From poacher to ranger: saving China’s Siberian tigers
Dozens of former hunters are helping conservation efforts in the region, where about 540 of the big cats live in the wild
In the northern mountains bordering Russia, everyone knew the spry Chinese man as a skilled and ruthless hunter – the kind who once killed a mother black bear as her cubs looked on.
But instead of stalking the woods for prey, Liang Fengen now roams the hills without a rifle, working as a ranger to save the area’s endangered Siberian tiger population and protect other wildlife.
“When I think about what I used to do, it seems so cruel,” said Liang, 61, who lives in a small house at the foot of the mountains in northeastern China’s Heilongjiang province.
Liang’s conversion is the result of efforts by organisations like the global conservation body WWF and the Wildlife Conservation Society, which are harnessing the knowledge of local poachers to rescue Siberian – also known as Amur – tigers from extinction.
At the crack of dawn every morning, the expert tracker patrols the forested area on foot in search of data for conservation research: a tiger print here, some wild boar faeces there.
The plight of the world’s largest cats is reflected in red banners along the trails leading to the dense woods that proclaim: “Siberian tigers are mankind’s friends”.
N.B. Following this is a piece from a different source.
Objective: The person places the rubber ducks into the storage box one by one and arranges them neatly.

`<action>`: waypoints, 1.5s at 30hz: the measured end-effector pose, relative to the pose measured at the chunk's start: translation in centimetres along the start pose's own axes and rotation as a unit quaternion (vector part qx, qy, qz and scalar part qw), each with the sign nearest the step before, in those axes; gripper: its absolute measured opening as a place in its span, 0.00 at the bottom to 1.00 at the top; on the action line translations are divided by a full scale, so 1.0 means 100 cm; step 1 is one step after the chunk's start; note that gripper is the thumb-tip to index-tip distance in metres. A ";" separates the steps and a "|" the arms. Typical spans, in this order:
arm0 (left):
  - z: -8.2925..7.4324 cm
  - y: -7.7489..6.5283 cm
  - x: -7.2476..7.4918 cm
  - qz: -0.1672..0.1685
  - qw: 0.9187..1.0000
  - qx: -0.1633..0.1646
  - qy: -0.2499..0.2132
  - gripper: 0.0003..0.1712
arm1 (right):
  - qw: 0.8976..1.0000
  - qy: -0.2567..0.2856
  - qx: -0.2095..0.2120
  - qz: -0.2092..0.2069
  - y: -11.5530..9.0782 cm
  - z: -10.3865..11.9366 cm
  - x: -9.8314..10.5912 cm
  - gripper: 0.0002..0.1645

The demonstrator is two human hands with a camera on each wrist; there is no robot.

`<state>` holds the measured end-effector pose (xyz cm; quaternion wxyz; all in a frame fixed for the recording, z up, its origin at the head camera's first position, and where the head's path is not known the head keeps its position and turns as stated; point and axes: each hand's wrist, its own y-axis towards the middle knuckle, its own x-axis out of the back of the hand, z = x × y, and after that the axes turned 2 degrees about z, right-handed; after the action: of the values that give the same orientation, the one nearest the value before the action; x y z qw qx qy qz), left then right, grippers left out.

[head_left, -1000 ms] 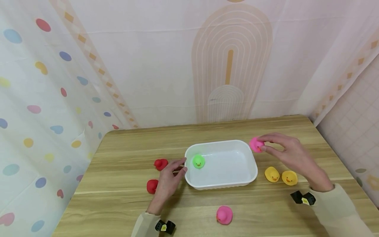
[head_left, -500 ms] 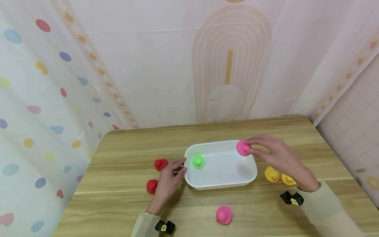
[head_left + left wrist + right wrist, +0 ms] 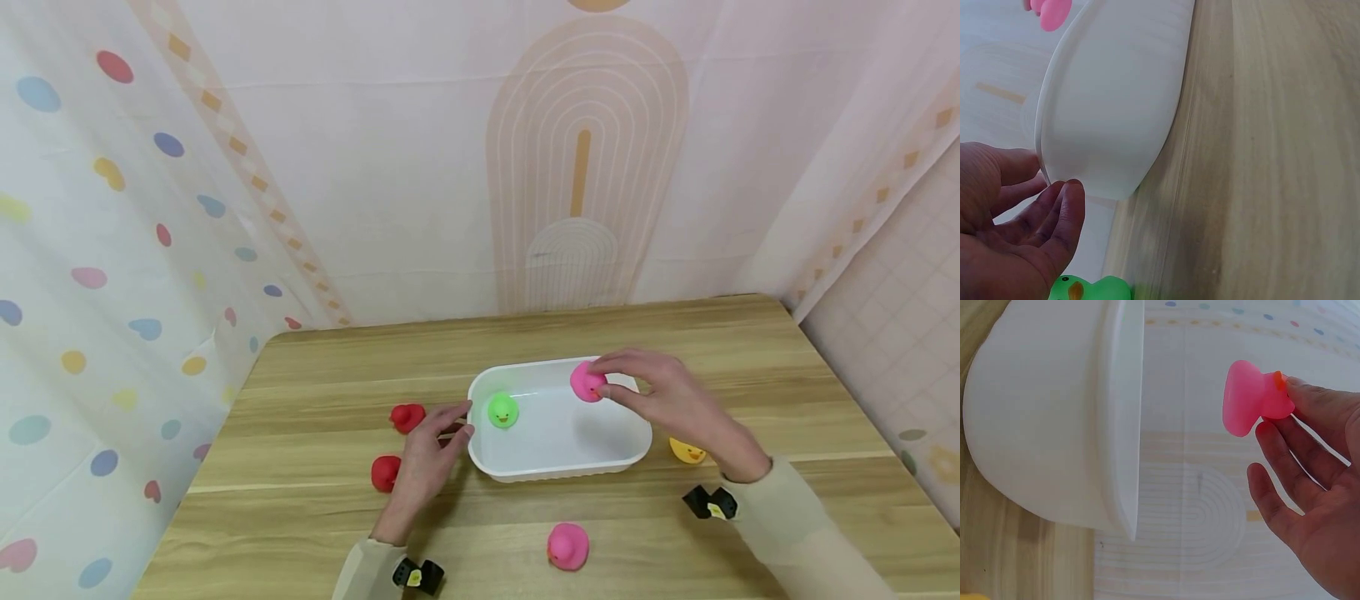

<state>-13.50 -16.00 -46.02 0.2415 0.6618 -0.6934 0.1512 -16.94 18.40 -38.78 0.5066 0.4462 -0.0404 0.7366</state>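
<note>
My right hand [image 3: 660, 396] pinches a pink rubber duck [image 3: 587, 382] between thumb and fingertips, above the white tub [image 3: 558, 472]. In the right wrist view this duck [image 3: 1242, 400] is higher than the tub's rim [image 3: 1124, 425], its flat base facing the tub. At the tub's left end, my left hand [image 3: 430, 458] holds the rim by the fingertips. The left wrist view has the fingers [image 3: 1071, 206] right at the rim and outer wall. Inside the tub, toward its left end, sits a green duck [image 3: 503, 411] facing me.
Two red ducks [image 3: 407, 417] lie left of my left hand. Another pink duck [image 3: 567, 547] is in front of the tub. A yellow duck [image 3: 687, 451] shows partly beneath my right wrist. Behind the wooden table [image 3: 315, 375] hangs a patterned curtain [image 3: 420, 208].
My right hand has carried the pink duck leftward from beyond the tub's right end to over its inside. The right forearm now hides one yellow duck. The left hand has stayed in place.
</note>
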 end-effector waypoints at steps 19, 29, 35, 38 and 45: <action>0.000 0.000 0.000 -0.001 1.000 -0.002 0.004 0.22 | 0.998 0.032 -0.013 0.042 0.021 0.001 -0.027 0.16; 0.001 0.000 0.000 -0.001 1.000 -0.004 -0.004 0.22 | 0.997 0.055 0.004 0.054 0.031 -0.003 -0.044 0.17; 0.000 0.001 0.000 0.001 1.000 -0.005 -0.004 0.22 | 0.998 0.035 0.014 0.058 0.036 -0.005 -0.052 0.17; 0.000 0.001 0.000 0.001 1.000 -0.006 -0.003 0.22 | 0.998 0.026 0.023 0.059 0.039 -0.007 -0.057 0.16; 0.001 0.002 -0.001 -0.003 1.000 -0.016 -0.012 0.21 | 0.995 0.031 0.002 0.091 0.044 -0.008 -0.065 0.15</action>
<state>-13.70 -15.91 -46.14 0.2441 0.6621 -0.6963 0.1310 -20.25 12.05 -42.11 0.4380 0.4190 -0.0637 0.7928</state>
About 540 are estimated to exist in the wild in a huge area straddling Russia, China and possibly North Korea, having made a comeback from the brink of extinction in the 1940s, when only about 40 Amurs were left, according to WWF.
Their biggest threat is humans – both those who poach the tigers to sell their parts on the black market and those who illegally hunt their prey.
While Liang has never seen a Siberian tiger – his targets were wild boars and black bears – he said he was indifferent to their plight, and even more so to how his own hunting contributed to the depletion of their food sources.
“I thought of animals as a prize to be captured until I slowly had a change of heart,” Liang said.
Liang ascends the wooded mountains wearing a full camouflage outfit, complete with cloth strips wrapped tightly around his ankles to keep water out. In the winter, he braves minus 30 degree Celsius temperatures.
The ranger collects Siberian tiger waste samples for DNA population tracking and uses a GPS device to send the coordinates of paw prints and deer carcasses – evidence of paths the tigers have travelled.
It is all familiar terrain for Liang, who traversed the mountains as a precocious child killing for sport and survival.
Even while food shortages plagued China during Mao Zedong’s rule, Liang’s family always had enough to eat because he and his father would bring home wild boars.
“It’s known around the country that Liang was ever the practised poacher,” said Jin Yongchao, an officer in WWF’s northeast China office.
“He has influenced many others.”
About 30 Heilongjiang hunters had traded in their hunting rifles for ranger uniforms, Jin said.
Working in conservation did not always come naturally to Liang. After he was recruited in 2004 to become a ranger for Suiyang’s forestry bureau, he surreptitiously continued hunting after dark.
“It was a hard habit to kick,” said Liang, who finally stopped more than a decade ago.
Now, he said, “as long as my body allows and as long as the forestry bureau needs me, I will continue to protect the tigers with my whole heart and soul”.
While Chinese rangers and conservationists work to increase the Siberian tigers’ population in the wild, the country also hosts about 200 captive tiger breeding centres, but many have been embroiled in controversy.
On a recent afternoon at the Hengdaohezi Siberian Tiger Park, a duck dangled helplessly from a zip-line above an artificial pond as hungry tigers circled around it.
When a mechanical harness abruptly dropped the duck into the water, the tigers surrounded the bird as it splashed frantically until disappearing between one of their jaws.
The feeding, a common form of entertainment at Chinese tiger breeding centres, was witnessed by a group of excited smartphone camera-flashing visitors on a mesh-enclosed platform.
“We have the greatest understanding of how to breed Siberian tigers in the world,” said Liu Changhai, the 37-year-old manager of the park, which touted the arrival of 50 newborn cubs this April.
Parks like Hengdaohezi have repeatedly come under fire from conservationists who accuse them of being “tiger farms” that breed the endangered cats for profit with no intention of returning them to the wild.
With more than 500 tigers, its sister park in Harbin, the capital of Heilongjiang, holds the largest amount of captive Siberian tigers in the world. They star in circus-like performances and their cubs are passed around for visitors to hold.
Wildlife protection campaigners allege that after the tigers die, the breeding centres sell their pelts and bones: in China, “tiger bone wine” is considered a medicinal delicacy even though the sale of tiger bones has been banned since 1993.
Liu denied the park had any aims other than to one day release the tigers back into the wild describing it as his team’s “greatest wish”.